GREEN BAY — A life-long interest in drawing led Nathan Brandner, 31, to the artistic genre of classical painting. Brandner, a member of St. Matthew Parish in Allouez, now incorporates facets of his faith into his paintings to create sacred art.
One of his first oil paintings, “St. Francis’ Stigmata,” was selected as a finalist in the inaugural “Sacred Art Competition” sponsored by the Catholic Art Institute. The 2020 contest featured more than 350 submissions.
“I had always wanted to create sacred work,” Brandner told The Compass. “Even growing up, I had a children’s Bible with these images in it, and I think something connected me back to that. Those images helped support the faith and make it more real.”
A 2008 graduate of Green Bay’s Southwest High School, Brandner attended the University of Wisconsin-Stevens Point (UWSP) and graduated with a bachelor of arts degree in drawing and painting. While attending UWSP, he worked at the Newman Center, setting up for events.
Brandner said his art education at UWSP did not allow him to explore classical art, so he spent the summer after graduation in Florence, Italy, learning classical painting. “I have been drawing as long as I can recall. I really fell in love with painting when I was in Florence,” he said.
“It was in Florence where I learned these classical (painting) techniques,” he said. “For me, it was also like a little bit of a pilgrimage, too. There were so many beautiful churches and so much of this beautiful sacred art everywhere. That sort of inspired me.”
When he returned to Wisconsin, Brandner enrolled at the now-closed Fine Art Academy in Denmark. “It was a four-year program, two years drawing and two years painting,” he said. “I spent about two and one-half years there working on drawing and learning concepts to create professional work and sort of learning the language of art.”
In 2017, Brandner became a member of the Catholic Art Institute (CAI). “I joined looking for a community of artists in order to get sacred art out into the world,” he said. “I knew that’s what I wanted to do.”
According to its website, catholicartinstitute.org, the CAI’s mission is to “equip artists to use their gifts for the glory of God through community-building, networking and educational events, opportunities for professional development and the spiritual support of the holy sacrifice of the Mass and weekly prayers offered for their intentions.”
Through the institute, Brandner said he attended conferences and learned about the sacred art contest.
“I had done other religious-themed paintings, but for this competition, I just pushed myself to make something that I thought could be seen in a church or sacred space or used for worship,” he said. Brandner submitted two oil paintings, “St. Francis’ Stigmata” and a painting of St. Benedict and St. Scholastica.
The COVID-19 pandemic turned out to be the push Brandner needed to focus on his sacred art, he said. As a full-time artist for the past three years, “I needed to pay the bills and didn’t think sacred art had much of a market.”
“However, since the pandemic hit, I had more time to myself to focus on creating what I wanted to create and that was sacred art,” said Brandner. “There have been a lot of horrors that have happened through the whole (pandemic), but there is beauty to be found and one was that it gave me time to create this art that has definitely been on my heart for a long time.”
His painting of St. Francis was inspired by a photograph of his brother walking through the woods. “The painting (of his brother) didn’t work out, but I was hooked on this idea of St. Francis,” he said. “I started doing research on St. Francis. I loved the images I found, I loved that passionate gaze towards heaven. And the stigmata (marks that correspond to the crucifixion wounds on Jesus’ body) has always been a real mystery to wrap my head around. So I thought showing that moment would be a good challenge.” It took him about one month to paint the image, he said.
Creating sacred art not only reflects faith as his foundation, said Brandner, it also glorifies God.
“I wasn’t just creating a painting to make a nice picture,” he said. “I wanted something that would bring glory to God and be able to sort of transcend my finitude here on earth.
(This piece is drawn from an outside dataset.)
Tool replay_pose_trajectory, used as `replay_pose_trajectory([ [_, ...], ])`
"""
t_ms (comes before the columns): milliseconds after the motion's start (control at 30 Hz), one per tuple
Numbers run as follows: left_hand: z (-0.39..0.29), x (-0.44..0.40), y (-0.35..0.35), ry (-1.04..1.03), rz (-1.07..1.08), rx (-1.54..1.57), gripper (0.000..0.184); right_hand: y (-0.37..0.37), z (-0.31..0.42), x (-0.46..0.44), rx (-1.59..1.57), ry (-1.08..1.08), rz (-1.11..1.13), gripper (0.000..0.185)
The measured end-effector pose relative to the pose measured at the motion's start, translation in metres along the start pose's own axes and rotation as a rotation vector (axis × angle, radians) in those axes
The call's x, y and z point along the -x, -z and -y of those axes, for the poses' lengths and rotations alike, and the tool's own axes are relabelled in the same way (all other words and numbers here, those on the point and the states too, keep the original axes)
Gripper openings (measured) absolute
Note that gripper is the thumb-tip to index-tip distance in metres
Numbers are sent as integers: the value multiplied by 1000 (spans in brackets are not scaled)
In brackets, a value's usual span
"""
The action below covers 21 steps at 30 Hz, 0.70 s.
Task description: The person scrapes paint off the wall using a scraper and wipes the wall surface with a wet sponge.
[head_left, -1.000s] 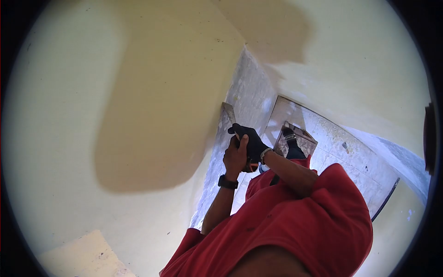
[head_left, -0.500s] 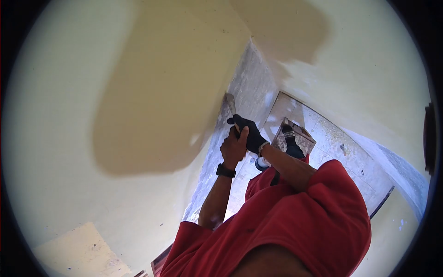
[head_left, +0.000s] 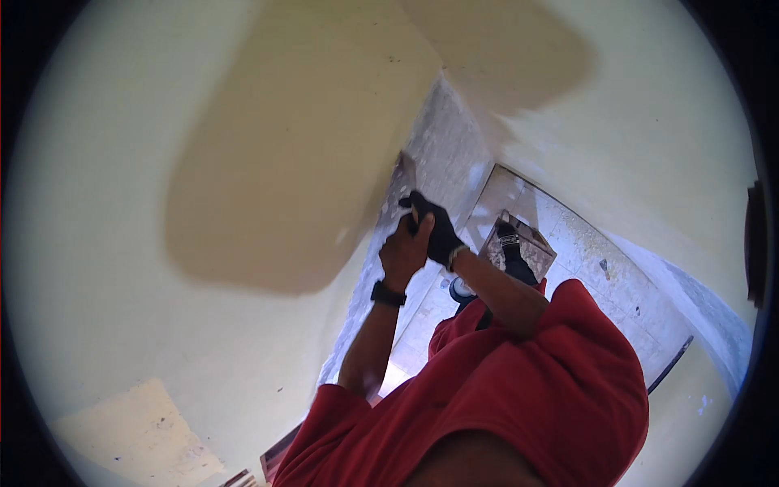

“Growing up Catholic was such an integral part (of his life). Part of me wants to give back to that faith, sort of like extend it into a future that would hopefully outlast me,” he said. “I’m trying to make something that’s bigger than myself.”
While sacred art allows Brandner to put his faith into a visual form, he said that helping to teach high school religious education at St. Matthew Parish gives him “a good opportunity to talk about my faith and my art as I try to help build their faith.”
Brandner’s dream is to create commissioned pieces of sacred art for churches. He said he believes that “every nook and cranny” of a church should “try to bring glory to God.”
“Then to see some of these modern churches with just blank walls, it kind of breaks my heart,” he said. “A lot of churches these days just lack that ‘awe.’ When you walk into them, you want to be walking into something that is as close to the kingdom of God as possible. So bare walls and lackluster art in churches really grind my gears.”